The connective tendons that still show my willingness to just keep marching on suddenly had a name as well. Something that I had come to know all too well since day one itself of life. Survival Mode ™. This is a term that I hear a lot when the topics that surround these essays. Beforehand when I would hear that term being used, I found it confusing in context. Not because the words themselves didn’t collaborate like two hunters waiting in the high grass. Grammatically and descriptively, it works way too well. It invoked the idea of “this isn’t normal mode” in this game I’m playing. This is the big leagues and I’m up to bat against the world who keeps throwing curve balls my way.
For having a larger than normal vernacular, you would honestly be surprised by how often words just exist in my head. Maybe it was also just casually reading the dictionary as a kid because I was curious. A dear friend of mine likes referring myself akin to a “potato bud”. (That’s the weird freaky little “eye” that grows.)
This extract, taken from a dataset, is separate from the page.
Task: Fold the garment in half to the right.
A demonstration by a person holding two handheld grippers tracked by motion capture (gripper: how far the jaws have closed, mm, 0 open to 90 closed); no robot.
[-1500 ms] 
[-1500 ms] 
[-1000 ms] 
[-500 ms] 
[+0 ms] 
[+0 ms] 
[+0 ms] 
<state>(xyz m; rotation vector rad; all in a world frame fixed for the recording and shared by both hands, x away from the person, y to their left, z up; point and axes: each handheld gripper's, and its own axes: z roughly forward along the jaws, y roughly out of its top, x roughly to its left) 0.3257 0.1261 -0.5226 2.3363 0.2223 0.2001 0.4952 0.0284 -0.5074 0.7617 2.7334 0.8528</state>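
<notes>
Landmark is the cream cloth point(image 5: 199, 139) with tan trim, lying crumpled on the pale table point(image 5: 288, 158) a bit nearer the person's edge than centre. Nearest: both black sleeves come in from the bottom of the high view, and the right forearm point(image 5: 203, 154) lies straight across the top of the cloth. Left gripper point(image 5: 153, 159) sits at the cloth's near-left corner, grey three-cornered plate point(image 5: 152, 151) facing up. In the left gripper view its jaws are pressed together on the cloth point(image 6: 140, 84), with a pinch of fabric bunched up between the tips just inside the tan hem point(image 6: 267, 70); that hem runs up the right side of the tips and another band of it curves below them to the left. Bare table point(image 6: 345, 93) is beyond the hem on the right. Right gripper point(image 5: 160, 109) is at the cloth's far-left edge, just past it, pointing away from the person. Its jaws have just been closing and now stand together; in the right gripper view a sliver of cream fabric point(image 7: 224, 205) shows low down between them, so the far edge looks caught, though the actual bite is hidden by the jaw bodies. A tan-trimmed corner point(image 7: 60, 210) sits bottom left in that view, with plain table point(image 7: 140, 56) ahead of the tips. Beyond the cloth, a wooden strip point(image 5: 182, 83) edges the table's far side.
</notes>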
At the other toss of that coin, it took me well over 37 years to finally begin to understand what grief meant. Shocking, I know. A man who is a wielder of words that hold the weight of a sword didn’t understand the exact defining term of what he was expressing to the masses. Stop the press and alert the producers, The Truman Show would like words. (Yes, I have seen Eternal Sunshine of the Spotless Mind as well. Incredible film.)
Yet here is the surprising part about having seen those films, those simple moral and philosophical ideas of living didn’t sit and merge into me. They acted like oil and water – two truths in the same glass, refusing to blend, one never willing to admit the other was right. One that felt like racoons in a trenchcoat and the other a flesh walker trying to act like a human. Silly paradoxes and metaphors that don’t work together.
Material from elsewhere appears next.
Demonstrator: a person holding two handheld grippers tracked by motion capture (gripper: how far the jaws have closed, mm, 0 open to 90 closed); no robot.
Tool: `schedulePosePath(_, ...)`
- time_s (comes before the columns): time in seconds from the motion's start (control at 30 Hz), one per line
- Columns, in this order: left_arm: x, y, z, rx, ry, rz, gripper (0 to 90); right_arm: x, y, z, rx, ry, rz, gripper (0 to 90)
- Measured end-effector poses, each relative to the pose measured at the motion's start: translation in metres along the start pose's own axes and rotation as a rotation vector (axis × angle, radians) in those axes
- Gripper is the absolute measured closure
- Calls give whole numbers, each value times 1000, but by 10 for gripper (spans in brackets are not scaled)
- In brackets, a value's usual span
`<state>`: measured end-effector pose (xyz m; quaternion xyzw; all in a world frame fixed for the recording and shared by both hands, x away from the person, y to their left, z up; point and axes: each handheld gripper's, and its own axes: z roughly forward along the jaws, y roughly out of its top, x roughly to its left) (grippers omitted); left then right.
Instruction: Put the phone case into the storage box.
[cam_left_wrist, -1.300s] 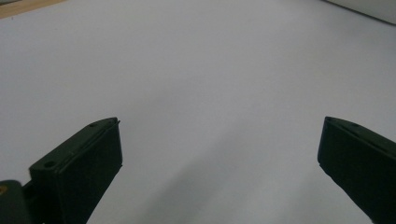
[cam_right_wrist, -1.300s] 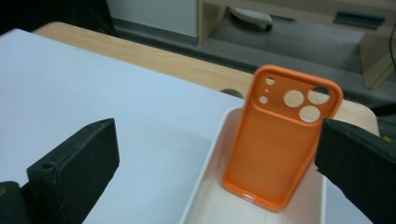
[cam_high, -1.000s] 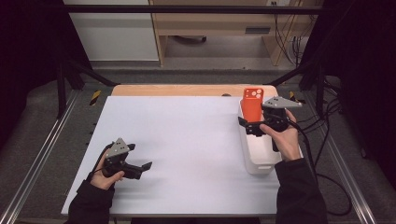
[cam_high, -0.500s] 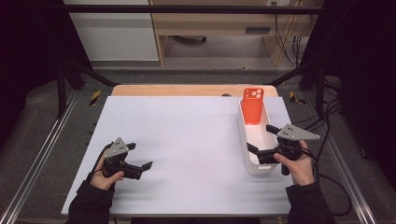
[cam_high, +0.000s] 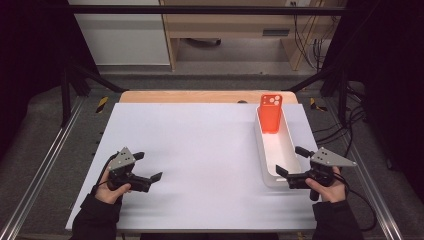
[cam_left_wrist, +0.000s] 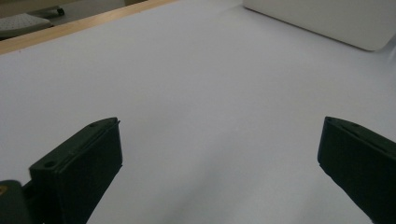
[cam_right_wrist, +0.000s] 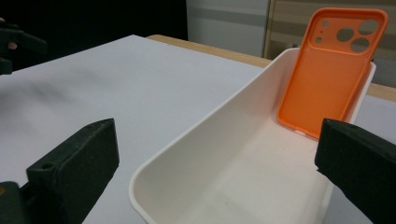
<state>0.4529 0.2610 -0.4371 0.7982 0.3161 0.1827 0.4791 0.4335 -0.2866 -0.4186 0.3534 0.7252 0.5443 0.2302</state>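
Right gripper view: orange phone case leans beyond open right gripper.

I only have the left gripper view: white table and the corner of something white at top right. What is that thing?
Observer: A long white tray at the table's right side.
Operator: Anything in it?
Observer: An orange phone case leans upright against its far end wall, camera cutouts at the top.
Operator: Where's the right gripper?
Observer: The right gripper sits at the tray's near end, jaws open, holding nothing.
Operator: And the left, from above?
Observer: The left gripper is open, low over the table at its near left, far from the tray.
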Motion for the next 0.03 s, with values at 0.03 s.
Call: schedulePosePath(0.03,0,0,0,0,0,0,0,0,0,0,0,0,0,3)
This last year has been a journey of fundamental learning. It has meant taking the Felix the Cat clock in my mind – those shifting, judgmental eyes, that incessant ticking echoing through the halls like a grandfather clock in an empty house – lifting it off the wall, and smashing it to pieces.
On this season of Passions, we had drama, forbidden love, betrayal, and the always cherished & beloved self-doubt happen. Yet at the same time there was a zenith moment that collapsed everything within itself. Liminal rupture. More commonly known as a “midlife crisis”. Whodathunkit. 36 years old and absolutely no idea in the world what I wanted to become or do.
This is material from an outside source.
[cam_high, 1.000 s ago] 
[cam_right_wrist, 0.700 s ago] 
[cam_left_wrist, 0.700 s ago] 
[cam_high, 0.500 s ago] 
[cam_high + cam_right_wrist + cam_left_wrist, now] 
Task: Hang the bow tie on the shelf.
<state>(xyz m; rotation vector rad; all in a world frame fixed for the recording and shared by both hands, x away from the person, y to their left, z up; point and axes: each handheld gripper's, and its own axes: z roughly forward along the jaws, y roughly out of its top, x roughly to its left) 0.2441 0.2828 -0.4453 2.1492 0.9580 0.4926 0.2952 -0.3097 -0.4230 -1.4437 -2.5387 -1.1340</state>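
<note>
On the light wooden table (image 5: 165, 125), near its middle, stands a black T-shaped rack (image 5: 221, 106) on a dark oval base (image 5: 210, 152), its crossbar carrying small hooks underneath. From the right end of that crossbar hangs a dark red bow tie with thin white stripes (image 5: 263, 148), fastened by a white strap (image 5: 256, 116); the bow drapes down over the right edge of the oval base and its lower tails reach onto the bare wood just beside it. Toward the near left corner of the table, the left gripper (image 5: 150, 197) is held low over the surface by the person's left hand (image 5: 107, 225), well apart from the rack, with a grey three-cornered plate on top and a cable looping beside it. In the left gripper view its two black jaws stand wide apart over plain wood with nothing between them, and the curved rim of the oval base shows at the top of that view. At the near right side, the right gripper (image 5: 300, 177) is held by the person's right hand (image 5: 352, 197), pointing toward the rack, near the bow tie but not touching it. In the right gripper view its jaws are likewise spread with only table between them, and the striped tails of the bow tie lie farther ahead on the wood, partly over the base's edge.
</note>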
That was when clarity took the mirror and shone the light directly into my corneas. Blinding me with another realization that no one teaches you that life is frankly terrifying when you pull back the layers of bullshit handed to you. The one thing that no one knows how to handle and exist at the same time is living on borrowed time. Take a moment and think about the absolute terror of collapse that can happen unexpectedly when you thought you were already at rock bottom.
forevermore, Jared Michael
“DON’T THINK OF IT AS DYING, said Death. JUST THINK OF IT AS LEAVING EARLY TO AVOID THE RUSH.”
— Terry Pratchett, Good Omens
Works Cited
Aperture. “The Terrifying Paradox of Self-Awareness.” YouTube, 8 Mar. 2026, youtube.com/watch?v=3x6hiS0E_7w.
Eternal Sunshine of the Spotless Mind. Directed by Michel Gondry, Focus Features, 2004.
Ingram, Rick E. “Self-Focused Attention in Clinical Disorders: Review and a Conceptual Model.” Psychological Bulletin, vol. 107, no. 2, 1990, pp. 156–76.
Nolen-Hoeksema, Susan. “Responses to Depression and Their Effects on the Duration of Depressive Episodes.” Journal of Abnormal Psychology, vol. 100, no. 4, 1991, pp. 569–82.
Passions. Created by James E. Reilly, NBC, 1999–2008.
Pratchett, Terry, and Neil Gaiman. Good Omens: The Nice and Accurate Prophecies of Agnes Nutter, Witch. Gollancz, 1990.
Putnam, George Palmer. Soaring Wings: A Biography of Amelia Earhart. Harcourt, Brace, 1939.
The Truman Show. Directed by Peter Weir, Paramount Pictures, 1998.